▸ Task goal
Transcribe word for word the lines below from the line with "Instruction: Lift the" through the line with "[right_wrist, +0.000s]", ends included.

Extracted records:
----------------

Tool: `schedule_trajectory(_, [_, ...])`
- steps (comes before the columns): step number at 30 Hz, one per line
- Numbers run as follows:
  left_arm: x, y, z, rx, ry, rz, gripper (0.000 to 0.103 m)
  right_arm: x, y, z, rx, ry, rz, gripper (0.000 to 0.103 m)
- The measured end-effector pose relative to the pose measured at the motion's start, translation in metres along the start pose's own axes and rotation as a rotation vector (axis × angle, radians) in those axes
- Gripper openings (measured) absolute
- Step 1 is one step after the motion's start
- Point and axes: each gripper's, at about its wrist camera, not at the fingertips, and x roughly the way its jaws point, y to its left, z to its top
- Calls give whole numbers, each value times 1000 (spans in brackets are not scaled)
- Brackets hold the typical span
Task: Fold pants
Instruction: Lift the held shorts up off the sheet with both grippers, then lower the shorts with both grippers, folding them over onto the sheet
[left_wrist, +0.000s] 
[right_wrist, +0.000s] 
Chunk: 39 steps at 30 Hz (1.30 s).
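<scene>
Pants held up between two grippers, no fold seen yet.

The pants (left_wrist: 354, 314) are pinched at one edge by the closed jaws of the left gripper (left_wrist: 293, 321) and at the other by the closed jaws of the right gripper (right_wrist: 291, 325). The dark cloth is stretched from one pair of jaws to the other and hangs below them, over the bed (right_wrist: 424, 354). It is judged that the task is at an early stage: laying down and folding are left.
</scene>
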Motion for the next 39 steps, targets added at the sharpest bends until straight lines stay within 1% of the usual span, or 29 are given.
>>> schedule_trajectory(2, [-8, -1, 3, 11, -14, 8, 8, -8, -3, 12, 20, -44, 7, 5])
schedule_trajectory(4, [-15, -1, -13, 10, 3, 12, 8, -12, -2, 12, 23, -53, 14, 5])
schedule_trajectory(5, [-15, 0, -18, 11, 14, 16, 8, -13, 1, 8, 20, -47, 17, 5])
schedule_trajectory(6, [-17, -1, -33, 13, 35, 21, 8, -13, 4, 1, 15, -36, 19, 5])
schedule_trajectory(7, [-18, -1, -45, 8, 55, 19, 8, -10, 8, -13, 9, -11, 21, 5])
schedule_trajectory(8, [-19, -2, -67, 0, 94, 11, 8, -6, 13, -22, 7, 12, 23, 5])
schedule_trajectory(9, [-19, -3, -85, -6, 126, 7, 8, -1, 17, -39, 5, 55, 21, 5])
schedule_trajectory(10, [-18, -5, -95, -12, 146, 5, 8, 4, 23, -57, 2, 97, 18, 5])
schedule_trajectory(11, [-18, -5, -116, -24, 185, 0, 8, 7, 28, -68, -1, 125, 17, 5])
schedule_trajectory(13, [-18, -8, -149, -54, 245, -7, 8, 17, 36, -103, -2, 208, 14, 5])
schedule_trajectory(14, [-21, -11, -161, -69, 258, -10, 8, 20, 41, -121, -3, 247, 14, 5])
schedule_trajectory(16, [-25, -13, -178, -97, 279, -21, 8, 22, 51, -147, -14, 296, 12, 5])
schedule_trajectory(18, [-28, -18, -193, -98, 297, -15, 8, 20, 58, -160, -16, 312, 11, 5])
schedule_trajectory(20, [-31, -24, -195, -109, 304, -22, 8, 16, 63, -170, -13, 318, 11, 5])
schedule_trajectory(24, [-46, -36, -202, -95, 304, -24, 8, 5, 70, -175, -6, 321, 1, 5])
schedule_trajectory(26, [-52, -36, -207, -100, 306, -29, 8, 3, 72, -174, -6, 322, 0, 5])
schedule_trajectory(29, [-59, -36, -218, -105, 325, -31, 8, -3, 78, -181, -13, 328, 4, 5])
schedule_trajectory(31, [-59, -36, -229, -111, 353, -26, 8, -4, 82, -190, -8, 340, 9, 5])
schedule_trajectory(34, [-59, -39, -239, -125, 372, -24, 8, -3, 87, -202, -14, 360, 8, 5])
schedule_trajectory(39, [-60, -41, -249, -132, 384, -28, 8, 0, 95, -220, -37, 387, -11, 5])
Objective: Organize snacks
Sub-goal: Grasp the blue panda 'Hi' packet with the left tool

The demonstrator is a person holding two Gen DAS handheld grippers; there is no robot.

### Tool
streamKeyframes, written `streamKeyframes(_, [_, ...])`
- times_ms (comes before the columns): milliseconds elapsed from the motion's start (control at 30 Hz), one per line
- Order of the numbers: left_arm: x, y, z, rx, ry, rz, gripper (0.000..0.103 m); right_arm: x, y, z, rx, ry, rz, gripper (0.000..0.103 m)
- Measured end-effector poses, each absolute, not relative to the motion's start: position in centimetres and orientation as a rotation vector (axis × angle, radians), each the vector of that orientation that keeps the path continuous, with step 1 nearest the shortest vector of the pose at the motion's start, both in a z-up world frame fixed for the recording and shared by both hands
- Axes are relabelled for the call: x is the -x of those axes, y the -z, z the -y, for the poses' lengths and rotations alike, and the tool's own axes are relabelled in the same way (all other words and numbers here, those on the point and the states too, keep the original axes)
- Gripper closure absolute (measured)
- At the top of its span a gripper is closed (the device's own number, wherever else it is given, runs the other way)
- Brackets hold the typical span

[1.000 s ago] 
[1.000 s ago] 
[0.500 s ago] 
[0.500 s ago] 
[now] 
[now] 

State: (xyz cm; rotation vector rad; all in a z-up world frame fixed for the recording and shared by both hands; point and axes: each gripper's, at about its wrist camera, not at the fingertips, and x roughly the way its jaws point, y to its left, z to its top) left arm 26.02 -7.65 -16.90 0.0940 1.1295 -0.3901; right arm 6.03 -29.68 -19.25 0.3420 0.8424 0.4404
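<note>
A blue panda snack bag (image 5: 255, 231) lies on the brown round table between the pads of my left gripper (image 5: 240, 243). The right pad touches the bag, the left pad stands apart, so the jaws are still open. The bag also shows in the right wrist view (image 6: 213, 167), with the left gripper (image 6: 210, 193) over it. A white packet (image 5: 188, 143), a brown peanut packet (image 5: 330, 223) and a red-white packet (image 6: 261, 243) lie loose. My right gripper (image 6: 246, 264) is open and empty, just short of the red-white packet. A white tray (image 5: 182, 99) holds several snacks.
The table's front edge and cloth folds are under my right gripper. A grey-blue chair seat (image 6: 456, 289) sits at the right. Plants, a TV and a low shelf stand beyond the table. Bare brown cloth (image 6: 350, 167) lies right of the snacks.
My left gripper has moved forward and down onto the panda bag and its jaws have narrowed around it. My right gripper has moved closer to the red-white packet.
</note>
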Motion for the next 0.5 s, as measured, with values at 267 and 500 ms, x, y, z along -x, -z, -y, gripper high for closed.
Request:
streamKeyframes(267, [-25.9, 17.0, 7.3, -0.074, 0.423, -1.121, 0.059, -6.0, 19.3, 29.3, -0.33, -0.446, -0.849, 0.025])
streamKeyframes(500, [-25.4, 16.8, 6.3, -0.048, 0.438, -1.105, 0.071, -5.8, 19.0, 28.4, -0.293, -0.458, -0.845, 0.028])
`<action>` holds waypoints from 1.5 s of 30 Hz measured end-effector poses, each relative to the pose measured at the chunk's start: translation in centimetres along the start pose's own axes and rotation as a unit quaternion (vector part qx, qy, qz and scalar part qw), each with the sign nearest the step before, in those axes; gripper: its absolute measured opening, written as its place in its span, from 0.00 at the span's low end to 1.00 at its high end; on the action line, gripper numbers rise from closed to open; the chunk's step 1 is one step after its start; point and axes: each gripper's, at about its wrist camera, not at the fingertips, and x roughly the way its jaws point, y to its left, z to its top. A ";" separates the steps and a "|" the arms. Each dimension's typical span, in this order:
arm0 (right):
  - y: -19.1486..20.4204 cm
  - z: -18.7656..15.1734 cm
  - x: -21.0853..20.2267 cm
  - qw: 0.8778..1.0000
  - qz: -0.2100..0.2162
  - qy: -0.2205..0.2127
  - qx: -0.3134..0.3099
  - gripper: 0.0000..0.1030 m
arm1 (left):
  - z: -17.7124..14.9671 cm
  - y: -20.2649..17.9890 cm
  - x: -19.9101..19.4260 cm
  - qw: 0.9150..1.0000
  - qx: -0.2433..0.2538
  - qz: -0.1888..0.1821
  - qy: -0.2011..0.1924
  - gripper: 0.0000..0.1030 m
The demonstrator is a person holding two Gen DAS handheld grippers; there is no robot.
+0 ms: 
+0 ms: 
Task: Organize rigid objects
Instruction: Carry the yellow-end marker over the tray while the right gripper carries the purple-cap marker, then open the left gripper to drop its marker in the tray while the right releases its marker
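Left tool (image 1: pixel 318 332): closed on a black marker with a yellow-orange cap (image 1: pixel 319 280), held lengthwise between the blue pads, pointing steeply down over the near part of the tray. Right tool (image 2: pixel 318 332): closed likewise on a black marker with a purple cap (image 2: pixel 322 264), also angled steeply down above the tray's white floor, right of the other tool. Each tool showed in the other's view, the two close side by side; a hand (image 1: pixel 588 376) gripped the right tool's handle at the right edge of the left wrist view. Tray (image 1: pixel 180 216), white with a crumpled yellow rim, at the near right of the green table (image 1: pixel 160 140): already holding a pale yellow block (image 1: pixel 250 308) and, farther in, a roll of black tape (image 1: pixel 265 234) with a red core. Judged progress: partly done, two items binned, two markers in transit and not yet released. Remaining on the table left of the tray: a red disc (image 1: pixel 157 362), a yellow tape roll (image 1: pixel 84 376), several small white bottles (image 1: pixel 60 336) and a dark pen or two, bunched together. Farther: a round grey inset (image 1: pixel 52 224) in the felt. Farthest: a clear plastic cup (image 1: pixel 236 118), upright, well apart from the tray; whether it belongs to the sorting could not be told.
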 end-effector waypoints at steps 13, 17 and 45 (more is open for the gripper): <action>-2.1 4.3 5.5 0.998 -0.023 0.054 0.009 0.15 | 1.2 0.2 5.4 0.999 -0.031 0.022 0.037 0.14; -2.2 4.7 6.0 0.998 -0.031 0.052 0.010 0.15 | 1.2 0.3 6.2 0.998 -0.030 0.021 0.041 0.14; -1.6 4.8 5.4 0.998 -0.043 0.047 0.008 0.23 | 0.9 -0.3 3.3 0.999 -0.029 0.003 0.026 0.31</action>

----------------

▸ Final answer
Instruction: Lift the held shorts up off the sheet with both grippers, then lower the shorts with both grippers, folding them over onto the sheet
[left_wrist, +0.000s] 
[right_wrist, +0.000s] 

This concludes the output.